CHIMES is a texture rendering based simulator and an overview of its design and system components are shown in
Figure 1 and
Figure 5 respectively. As mentioned in the introduction section, there are two main features in the proposed CHIMES; one is enhanced adjacency treatment that has been implemented for a better estimation of the volumetric scattering of upwelled scattered radiance, which is particularly important for the simulation of rugged scenes. This feature is in the form of a regional background neighbourhood function, which, embeds an altitude dependence of the optical scattering characteristics between the ground and the sensor. During the simulation, the averaged background albedo of the surrounding region of the test pixel, and the total upwelled radiance are evaluated for each pixel in the scene during the rendering process. The use of this neighbourhood function together with volumetric scattering has not been found in the open domain, and it is believed that this approach may help to enhance the performance of other scene simulators in the community.

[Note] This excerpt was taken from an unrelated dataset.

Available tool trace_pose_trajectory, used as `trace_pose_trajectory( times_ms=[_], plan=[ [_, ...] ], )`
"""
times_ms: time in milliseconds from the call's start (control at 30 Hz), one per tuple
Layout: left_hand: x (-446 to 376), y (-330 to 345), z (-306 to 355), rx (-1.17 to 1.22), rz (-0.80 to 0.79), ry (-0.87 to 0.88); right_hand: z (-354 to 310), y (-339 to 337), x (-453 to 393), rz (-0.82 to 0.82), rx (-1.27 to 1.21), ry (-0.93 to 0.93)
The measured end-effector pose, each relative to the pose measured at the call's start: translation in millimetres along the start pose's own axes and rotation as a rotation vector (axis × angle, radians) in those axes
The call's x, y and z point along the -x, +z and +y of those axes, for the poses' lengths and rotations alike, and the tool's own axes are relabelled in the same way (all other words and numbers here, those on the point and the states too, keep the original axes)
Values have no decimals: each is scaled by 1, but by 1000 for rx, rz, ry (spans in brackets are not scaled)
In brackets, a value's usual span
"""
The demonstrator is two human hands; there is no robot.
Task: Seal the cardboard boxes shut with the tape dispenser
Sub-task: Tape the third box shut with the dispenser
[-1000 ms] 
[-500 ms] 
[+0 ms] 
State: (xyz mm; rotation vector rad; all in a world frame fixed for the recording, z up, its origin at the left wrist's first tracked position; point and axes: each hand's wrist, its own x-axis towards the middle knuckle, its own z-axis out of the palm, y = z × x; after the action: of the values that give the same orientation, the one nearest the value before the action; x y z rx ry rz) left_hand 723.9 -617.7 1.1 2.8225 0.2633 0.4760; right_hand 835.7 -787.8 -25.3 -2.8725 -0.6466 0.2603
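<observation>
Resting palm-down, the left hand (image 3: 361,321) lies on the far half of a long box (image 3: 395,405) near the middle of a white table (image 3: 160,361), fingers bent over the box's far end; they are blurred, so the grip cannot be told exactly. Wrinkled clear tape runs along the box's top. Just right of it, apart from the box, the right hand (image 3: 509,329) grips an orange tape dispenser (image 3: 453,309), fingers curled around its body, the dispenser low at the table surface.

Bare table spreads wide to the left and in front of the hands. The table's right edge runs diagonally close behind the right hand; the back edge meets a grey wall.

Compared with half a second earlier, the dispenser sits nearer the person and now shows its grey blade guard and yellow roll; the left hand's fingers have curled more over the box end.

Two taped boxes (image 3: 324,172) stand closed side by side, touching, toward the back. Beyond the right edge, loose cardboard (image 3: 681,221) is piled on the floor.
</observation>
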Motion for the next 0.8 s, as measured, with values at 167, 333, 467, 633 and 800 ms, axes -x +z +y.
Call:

DIRSIG5 offers volumetric scattering based adjacency model, however considering effective background neighbourhood based on sensor height, air volume and density is not reported. Although ATCOR also employs the neighbourhood based adjacency, however, it performs differencing of target and background spectra to model the reduced contrast. This is only an approximation because volumetric scattering is not considered in ATCOR, probably due to its application domain. Moreover, variable height difference from every pixel to the sensor is not also considered in ATCOR or any other COTS scene simulation package.
The other feature in the CHIMES is the automatic search of the optimal atmospheric parameters to be used for the simulation of a scene, such that the output will be as realistic as that of the ground truth data. Many simulators, such as the DIRSIG and the CameoSim, require the user to define the atmospheric parameters which are unknown. Thus a number of trial and error of simulation runs using different sets of atmospheric parameters are normally required for these simulators. This contribution will help to reduce the amount of guesswork and help to obtain the optimal simulation result without repeatedly trial and error processing by varying the aerosol optical thickness.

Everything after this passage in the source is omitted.